No finder's fee of any kind will be paid by the Company to
management or promoters of the Company or to their associates or
affiliates.  No loans of any type have, or will be, made by the
Company to management or promoters of the Company or to any of their
associates or affiliates.     

      The Company will not enter into a business combination, or
acquire any assets of any kind for its securities, in which
management or promoters of the Company or any affiliates or
associates have any interest, direct or indirect.  

      Management has adopted certain policies involving possible
conflicts of interest, including prohibiting any of the following
transactions involving management, promoters, shareholders or their 
affiliates:

      (i)    Any lending by the Company to such persons;
      (ii)   The issuance of any additional securities to such
               persons prior to a business combination;
      (iii)  The entering into any business combination
               or acquisition of assets in which such
               persons have any interest, direct or indirect; or
      (iv)   The payment of any finder's fees to such persons.

      These policies have been adopted by the Board of Directors of
the Company, and any changes in these provisions require the
approval of the Board of Directors.  Management does not intend to
propose any such action and does not anticipate that any such action
will occur.   

      There are no binding guidelines or procedures for resolving
potential conflicts of interest.  Failure by management to resolve
conflicts of interest in favor of the Company could result in
liability of management to the Company.  However, any attempt by
shareholders to enforce a liability of management to the Company
would most likely be prohibitively expensive and time consuming. 

INVESTMENT COMPANY ACT OF 1940

      Although the Company will be subject to regulation under the
Securities Act of 1933 and the Securities Exchange Act of 1934,
management believes the Company will not be subject to regulation
under the Investment Company Act of 1940 insofar as the Company will
not be engaged in the business of investing or trading in
securities.  In the event the Company engages in business
combinations which result in the Company holding passive investment
interests in a number of entities the Company could be subject to
regulation under the Investment Company Act of 1940.  In such event,
the Company would be required to register as an investment company
and could be expected to incur significant registration and
compliance costs.  The Company has obtained no formal determination
from the Securities and Exchange Commission as to the status of the
Company under the Investment Company Act of 1940.  Any violation of
such Act would subject the Company to material adverse consequences.
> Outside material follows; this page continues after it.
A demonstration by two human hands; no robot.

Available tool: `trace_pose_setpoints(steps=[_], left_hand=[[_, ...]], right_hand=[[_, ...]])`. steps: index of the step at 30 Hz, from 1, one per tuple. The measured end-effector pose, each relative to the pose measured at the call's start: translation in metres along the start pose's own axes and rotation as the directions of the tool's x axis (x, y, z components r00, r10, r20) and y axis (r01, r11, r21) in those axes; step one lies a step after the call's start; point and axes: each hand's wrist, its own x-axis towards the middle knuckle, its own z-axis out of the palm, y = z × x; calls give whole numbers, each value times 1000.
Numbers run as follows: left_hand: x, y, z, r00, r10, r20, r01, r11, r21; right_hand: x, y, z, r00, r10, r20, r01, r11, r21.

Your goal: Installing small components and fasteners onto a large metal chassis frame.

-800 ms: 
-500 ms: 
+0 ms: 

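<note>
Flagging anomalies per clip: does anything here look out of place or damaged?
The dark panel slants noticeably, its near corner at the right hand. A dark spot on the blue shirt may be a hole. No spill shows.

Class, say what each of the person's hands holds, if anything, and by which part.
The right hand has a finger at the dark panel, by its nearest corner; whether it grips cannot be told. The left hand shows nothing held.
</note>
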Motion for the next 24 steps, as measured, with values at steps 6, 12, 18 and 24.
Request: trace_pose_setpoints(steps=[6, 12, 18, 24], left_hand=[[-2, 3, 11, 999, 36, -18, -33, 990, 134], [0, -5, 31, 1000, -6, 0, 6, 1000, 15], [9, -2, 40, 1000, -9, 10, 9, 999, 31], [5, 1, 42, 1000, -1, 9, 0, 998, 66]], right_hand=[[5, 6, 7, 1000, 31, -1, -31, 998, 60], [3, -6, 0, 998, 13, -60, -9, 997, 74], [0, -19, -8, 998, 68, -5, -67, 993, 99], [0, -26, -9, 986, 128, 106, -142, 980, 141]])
ITEM 6.  EXECUTIVE COMPENSATION.

      The Company's officer and director does not receive any
compensation for his services rendered to the Company, has not
received such compensation in the past, and is not accruing any
compensation pursuant to any agreement with the Company.  
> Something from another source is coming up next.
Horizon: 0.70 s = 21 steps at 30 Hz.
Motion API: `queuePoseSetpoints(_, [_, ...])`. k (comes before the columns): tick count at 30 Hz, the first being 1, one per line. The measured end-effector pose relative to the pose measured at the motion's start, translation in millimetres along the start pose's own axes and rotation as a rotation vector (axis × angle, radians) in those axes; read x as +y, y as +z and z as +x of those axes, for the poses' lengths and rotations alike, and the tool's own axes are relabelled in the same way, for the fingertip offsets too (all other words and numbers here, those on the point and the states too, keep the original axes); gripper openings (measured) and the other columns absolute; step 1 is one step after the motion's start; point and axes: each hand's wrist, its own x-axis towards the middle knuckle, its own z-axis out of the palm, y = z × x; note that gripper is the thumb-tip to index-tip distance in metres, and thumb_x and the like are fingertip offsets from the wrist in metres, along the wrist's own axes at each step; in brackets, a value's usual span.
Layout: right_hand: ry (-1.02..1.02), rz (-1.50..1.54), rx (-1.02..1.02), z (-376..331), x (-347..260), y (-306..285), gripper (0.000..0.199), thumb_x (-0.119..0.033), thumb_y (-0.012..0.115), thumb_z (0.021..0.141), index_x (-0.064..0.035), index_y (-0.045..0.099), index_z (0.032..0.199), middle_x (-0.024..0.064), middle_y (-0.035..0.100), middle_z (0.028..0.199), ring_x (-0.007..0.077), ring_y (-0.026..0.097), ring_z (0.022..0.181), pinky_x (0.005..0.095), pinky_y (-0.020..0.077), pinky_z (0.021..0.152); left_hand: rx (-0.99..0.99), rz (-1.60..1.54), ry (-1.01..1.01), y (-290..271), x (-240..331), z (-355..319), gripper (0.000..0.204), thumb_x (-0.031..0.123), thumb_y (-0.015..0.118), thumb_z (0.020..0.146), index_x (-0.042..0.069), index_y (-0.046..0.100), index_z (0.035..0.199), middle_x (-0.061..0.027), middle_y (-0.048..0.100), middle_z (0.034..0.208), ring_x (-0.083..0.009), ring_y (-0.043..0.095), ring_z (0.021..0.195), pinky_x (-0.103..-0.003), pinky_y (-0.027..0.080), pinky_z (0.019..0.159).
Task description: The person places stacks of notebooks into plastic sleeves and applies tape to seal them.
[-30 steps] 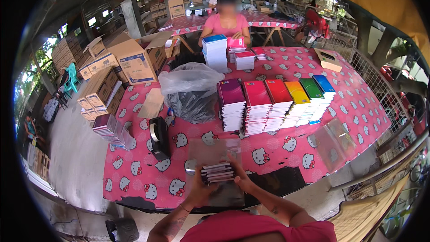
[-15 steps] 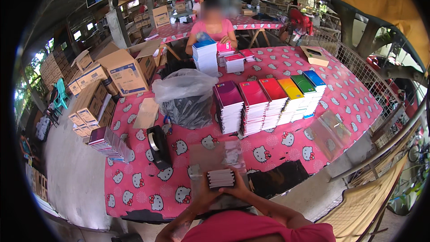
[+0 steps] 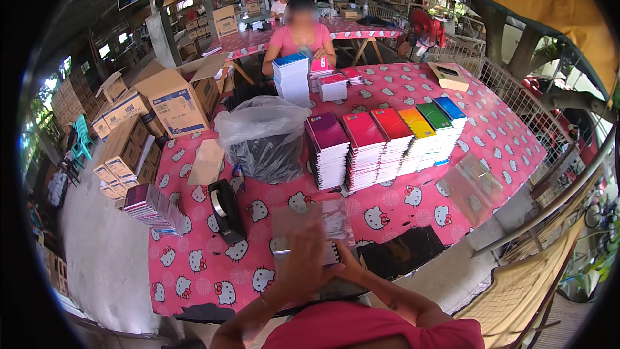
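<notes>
A small stack of spiral notebooks [image 3: 332, 253] is at the near edge of the table, mostly hidden behind my hands. My right hand [image 3: 347, 266] grips its right side. In front of the stack's left part, my left hand [image 3: 303, 260] is raised with fingers stretched out and pressed flat together, a little blurred. Whether its palm touches the notebooks I cannot tell. Beneath them lies a clear plastic sheet or bag [image 3: 336, 220]. Beyond stand tall piles of notebooks with purple [image 3: 327, 130], red, yellow [image 3: 418, 123], green and blue covers.
A black tape dispenser [image 3: 226, 210] and bagged notebooks [image 3: 152, 210] are at left. Behind are a plastic bag with black contents [image 3: 261, 142] and an open carton [image 3: 177, 106]. Black sheeting [image 3: 403, 255] lies at right. Across the table, a person [image 3: 300, 39] handles notebooks.
My left hand has let go of the stack's left side and risen in front of it, fingers straightened. The right hand keeps hold. The view has shifted slightly.
</notes>
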Motion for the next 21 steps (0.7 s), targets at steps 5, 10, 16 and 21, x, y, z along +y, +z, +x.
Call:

      The officer and director of the Company will not receive any
finder's fee from the Company as a result of his efforts to implement 
the Company's business plan outlined herein.  However, the officer 
and director of the Company anticipates receiving benefits as a 
beneficial shareholder of the Company.  See "ITEM 4.  SECURITY 
OWNERSHIP OF CERTAIN BENEFICIAL OWNERS AND MANAGEMENT."
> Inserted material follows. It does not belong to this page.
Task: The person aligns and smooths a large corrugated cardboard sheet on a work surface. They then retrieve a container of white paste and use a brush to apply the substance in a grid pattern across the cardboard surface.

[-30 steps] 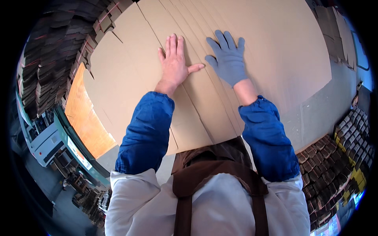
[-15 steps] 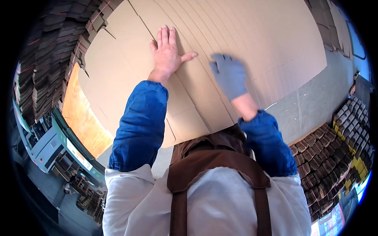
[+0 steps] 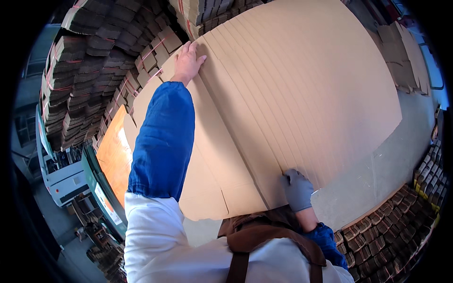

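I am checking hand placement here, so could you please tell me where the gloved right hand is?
In the head view, the gloved right hand presses the near edge of the fanned cardboard sheets, lower right, just above the brown apron.

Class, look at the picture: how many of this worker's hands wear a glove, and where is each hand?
1. The gloved right hand, in grey, grips the near edge of the fanned cardboard sheets. The bare left hand rests on their far edge.
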A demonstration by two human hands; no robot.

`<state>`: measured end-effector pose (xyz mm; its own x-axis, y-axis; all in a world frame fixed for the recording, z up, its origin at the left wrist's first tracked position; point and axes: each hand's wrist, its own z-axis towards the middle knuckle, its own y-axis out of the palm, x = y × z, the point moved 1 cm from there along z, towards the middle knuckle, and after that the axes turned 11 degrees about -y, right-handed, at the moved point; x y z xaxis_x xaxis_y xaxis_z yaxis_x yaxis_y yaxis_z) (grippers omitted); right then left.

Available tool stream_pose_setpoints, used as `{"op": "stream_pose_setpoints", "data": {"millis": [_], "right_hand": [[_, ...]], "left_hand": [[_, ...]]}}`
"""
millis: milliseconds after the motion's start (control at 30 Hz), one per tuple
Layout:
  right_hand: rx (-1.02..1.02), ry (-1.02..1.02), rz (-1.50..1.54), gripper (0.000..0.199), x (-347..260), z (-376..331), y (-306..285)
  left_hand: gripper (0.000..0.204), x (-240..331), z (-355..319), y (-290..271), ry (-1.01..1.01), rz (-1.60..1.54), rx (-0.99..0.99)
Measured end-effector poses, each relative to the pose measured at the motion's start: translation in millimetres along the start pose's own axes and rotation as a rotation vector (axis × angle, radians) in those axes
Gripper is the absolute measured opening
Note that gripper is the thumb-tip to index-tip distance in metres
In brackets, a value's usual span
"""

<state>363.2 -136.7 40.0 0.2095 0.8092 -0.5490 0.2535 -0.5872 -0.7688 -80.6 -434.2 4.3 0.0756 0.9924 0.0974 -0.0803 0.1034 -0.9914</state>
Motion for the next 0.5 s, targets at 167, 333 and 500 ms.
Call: {"op": "stream_pose_setpoints", "data": {"millis": [167, 333, 500], "right_hand": [[0.02, 0.016, 0.086, 0.02, 0.6, 2.0, -1.9], [-0.004, 0.028, 0.063, 0.019, 0.8, -0.3, 2.3], [0.038, 0.011, 0.046, 0.016, 2.0, 0.8, 4.3]], "left_hand": [[0.064, -8.0, 53.8, 8.7, -0.137, 0.071, -0.304], [0.059, -15.1, 72.8, 3.2, -0.16, 0.067, -0.37], [0.059, -12.8, 79.0, 1.6, -0.111, 0.118, -0.326]]}}
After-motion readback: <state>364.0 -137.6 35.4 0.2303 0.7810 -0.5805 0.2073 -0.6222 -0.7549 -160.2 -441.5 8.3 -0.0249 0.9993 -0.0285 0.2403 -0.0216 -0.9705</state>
      No retirement, pension, profit sharing, stock option or
insurance programs or other similar programs have been adopted by
the Company for the benefit of its employees.  

ITEM 7.  CERTAIN RELATIONSHIPS AND RELATED TRANSACTIONS.

      The Company has issued a total of 5,000,000 shares of Common
Stock to the following persons for a total of $1,000 in cash:

Name                           Number of Total Shares        Consideration

Pierce Mill Associates, Inc.          4,250,000                 $850

TPG Capital Corporation                 750,000                 $150

        Mr. Cassidy, the president and sole director of the Company,
is the sole director and shareholder of Pierce Mill Associates, Inc.
and is therefore considered to be the beneficial owner of the common
stock of the Company issued to Pierce Mill Associates, Inc.  With
respect to the sales made to Pierce Mill Associates, Inc., the
Company relied on Section 4(2) of the Securities Act of 1933, as
amended and Rule 506 promulgated thereunder.  

        Mr. Cassidy is the sole director, controlling shareholder
and president of TPG Capital Corporation.   With respect to the
sales made to TPG Capital Corporation, the Company relied upon
Section 3(b) of the Securities Act of 1933, as amended and Rule 701
promulgated thereunder.

      The shareholders of the Company have executed and delivered 
"lock-up" letter agreements which provide that such shareholders
shall not sell the securities except in connection with or following
the consummation of a merger or acquisition.  Further, each
shareholder has placed its stock certificates with the Company until
such time.  Any liquidation by the current shareholders after the
release from the "lock-up" selling limitation period may have a
depressive effect upon the trading price of the Company's securities
in any future market which may develop.  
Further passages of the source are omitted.